Your instructions: Could you transcribe all of the data word for word?

Information provided:
┄┄┄┄┄┄┄┄┄┄
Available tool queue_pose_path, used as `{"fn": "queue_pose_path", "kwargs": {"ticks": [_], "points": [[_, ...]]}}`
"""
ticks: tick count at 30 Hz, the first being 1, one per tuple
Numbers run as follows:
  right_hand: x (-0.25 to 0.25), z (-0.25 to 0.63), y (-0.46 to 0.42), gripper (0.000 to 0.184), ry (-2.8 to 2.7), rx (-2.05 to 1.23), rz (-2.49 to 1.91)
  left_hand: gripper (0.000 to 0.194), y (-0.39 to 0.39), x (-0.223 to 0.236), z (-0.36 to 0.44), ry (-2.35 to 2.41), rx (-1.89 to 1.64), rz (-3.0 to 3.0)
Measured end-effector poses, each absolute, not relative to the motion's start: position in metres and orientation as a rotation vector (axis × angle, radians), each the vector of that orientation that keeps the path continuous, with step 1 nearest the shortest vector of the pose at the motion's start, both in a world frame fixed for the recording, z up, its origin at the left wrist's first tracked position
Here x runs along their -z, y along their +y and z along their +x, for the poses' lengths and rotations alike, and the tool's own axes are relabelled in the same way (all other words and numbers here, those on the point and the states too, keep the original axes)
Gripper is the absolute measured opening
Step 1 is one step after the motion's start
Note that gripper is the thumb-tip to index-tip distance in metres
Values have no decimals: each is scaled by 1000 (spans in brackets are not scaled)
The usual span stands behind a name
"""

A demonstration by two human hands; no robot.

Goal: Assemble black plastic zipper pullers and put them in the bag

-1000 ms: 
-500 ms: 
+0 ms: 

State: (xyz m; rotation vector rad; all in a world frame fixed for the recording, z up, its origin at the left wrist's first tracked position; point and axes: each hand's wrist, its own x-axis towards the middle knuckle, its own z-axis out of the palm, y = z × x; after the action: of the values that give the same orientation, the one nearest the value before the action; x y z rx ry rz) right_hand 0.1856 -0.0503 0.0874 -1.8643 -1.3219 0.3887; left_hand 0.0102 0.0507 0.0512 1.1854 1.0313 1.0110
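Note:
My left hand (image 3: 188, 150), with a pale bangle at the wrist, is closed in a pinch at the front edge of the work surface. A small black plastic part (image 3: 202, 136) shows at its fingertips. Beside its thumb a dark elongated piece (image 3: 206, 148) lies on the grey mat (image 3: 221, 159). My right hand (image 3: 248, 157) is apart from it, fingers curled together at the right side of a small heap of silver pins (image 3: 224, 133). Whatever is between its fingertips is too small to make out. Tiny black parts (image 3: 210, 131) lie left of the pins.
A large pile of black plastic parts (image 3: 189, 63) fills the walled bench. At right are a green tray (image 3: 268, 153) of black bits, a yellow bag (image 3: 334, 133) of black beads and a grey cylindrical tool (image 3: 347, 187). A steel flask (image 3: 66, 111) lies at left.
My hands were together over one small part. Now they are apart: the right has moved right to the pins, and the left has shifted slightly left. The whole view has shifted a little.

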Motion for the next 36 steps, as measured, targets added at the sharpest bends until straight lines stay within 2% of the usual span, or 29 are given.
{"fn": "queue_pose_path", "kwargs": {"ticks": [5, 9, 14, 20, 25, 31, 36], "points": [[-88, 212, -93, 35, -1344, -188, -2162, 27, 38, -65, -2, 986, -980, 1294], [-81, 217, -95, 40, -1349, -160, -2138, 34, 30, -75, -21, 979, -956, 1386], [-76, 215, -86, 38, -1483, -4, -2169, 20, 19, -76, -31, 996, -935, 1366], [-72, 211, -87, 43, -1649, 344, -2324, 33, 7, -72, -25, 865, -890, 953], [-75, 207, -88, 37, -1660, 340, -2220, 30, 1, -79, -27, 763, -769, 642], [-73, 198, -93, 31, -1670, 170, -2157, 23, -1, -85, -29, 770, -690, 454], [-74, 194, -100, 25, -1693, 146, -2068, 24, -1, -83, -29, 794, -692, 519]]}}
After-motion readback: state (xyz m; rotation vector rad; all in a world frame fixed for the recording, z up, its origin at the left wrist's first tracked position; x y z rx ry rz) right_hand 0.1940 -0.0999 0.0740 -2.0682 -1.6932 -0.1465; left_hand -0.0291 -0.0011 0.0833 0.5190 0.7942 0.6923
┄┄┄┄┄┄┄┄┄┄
Task solution:
Available tool queue_pose_path, used as `{"fn": "queue_pose_path", "kwargs": {"ticks": [_], "points": [[_, ...]]}}`
"""
ticks: tick count at 30 Hz, the first being 1, one per tuple
Numbers run as follows:
  right_hand: x (-0.25 to 0.25), z (-0.25 to 0.63), y (-0.46 to 0.42), gripper (0.000 to 0.184), ry (-2.8 to 2.7), rx (-2.05 to 1.23), rz (-2.49 to 1.91)
  left_hand: gripper (0.000 to 0.194), y (-0.39 to 0.39), x (-0.223 to 0.236), z (-0.36 to 0.44), ry (-2.35 to 2.41), rx (-1.89 to 1.64), rz (-3.0 to 3.0)
Measured end-effector poses, each absolute, not relative to the motion's start: position in metres and orientation as a rotation vector (axis × angle, radians), each the vector of that orientation that keeps the path continuous, with step 1 nearest the shortest vector of the pose at the motion's start, both in a world frame fixed for the recording, z up, its origin at the left wrist's first tracked position
Here x runs along their -z, y along their +y and z along their +x, for the poses' lengths and rotations alike, and the tool's own axes are relabelled in the same way (all other words and numbers here, those on the point and the states too, keep the original axes)
Gripper is the absolute measured opening
Step 1 is one step after the motion's start
Note that gripper is the thumb-tip to index-tip distance in metres
Values have no decimals: each is scaled by 1000 (spans in brackets are not scaled)
The usual span stands behind a name
"""

A demonstration by two human hands; no robot.

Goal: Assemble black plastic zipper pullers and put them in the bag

-1000 ms: 
-500 ms: 
+0 ms: 

State: (xyz m; rotation vector rad; all in a world frame fixed for the recording, z up, its origin at the left wrist's first tracked position; point and axes: each hand's wrist, its own x-axis towards the middle knuckle, its own z-axis out of the palm, y = z × x; after the action: of the values that give the same orientation, the one nearest the value before the action; x y z rx ry rz) right_hand 0.1856 -0.0503 0.0874 -1.8643 -1.3219 0.3887; left_hand 0.0102 0.0507 0.0512 1.1854 1.0313 1.0110
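Note:
My left hand (image 3: 188, 150), with a pale bangle at the wrist, is closed in a pinch at the front edge of the work surface. A small black plastic part (image 3: 202, 136) shows at its fingertips. Beside its thumb a dark elongated piece (image 3: 206, 148) lies on the grey mat (image 3: 221, 159). My right hand (image 3: 248, 157) is apart from it, fingers curled together at the right side of a small heap of silver pins (image 3: 224, 133). Whatever is between its fingertips is too small to make out. Tiny black parts (image 3: 210, 131) lie left of the pins.
A large pile of black plastic parts (image 3: 189, 63) fills the walled bench. At right are a green tray (image 3: 268, 153) of black bits, a yellow bag (image 3: 334, 133) of black beads and a grey cylindrical tool (image 3: 347, 187). A steel flask (image 3: 66, 111) lies at left.
My hands were together over one small part. Now they are apart: the right has moved right to the pins, and the left has shifted slightly left. The whole view has shifted a little.
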
Motion for the next 36 steps, as measured, targets added at the sharpest bends until straight lines stay within 2% of the usual span, or 29 are given.
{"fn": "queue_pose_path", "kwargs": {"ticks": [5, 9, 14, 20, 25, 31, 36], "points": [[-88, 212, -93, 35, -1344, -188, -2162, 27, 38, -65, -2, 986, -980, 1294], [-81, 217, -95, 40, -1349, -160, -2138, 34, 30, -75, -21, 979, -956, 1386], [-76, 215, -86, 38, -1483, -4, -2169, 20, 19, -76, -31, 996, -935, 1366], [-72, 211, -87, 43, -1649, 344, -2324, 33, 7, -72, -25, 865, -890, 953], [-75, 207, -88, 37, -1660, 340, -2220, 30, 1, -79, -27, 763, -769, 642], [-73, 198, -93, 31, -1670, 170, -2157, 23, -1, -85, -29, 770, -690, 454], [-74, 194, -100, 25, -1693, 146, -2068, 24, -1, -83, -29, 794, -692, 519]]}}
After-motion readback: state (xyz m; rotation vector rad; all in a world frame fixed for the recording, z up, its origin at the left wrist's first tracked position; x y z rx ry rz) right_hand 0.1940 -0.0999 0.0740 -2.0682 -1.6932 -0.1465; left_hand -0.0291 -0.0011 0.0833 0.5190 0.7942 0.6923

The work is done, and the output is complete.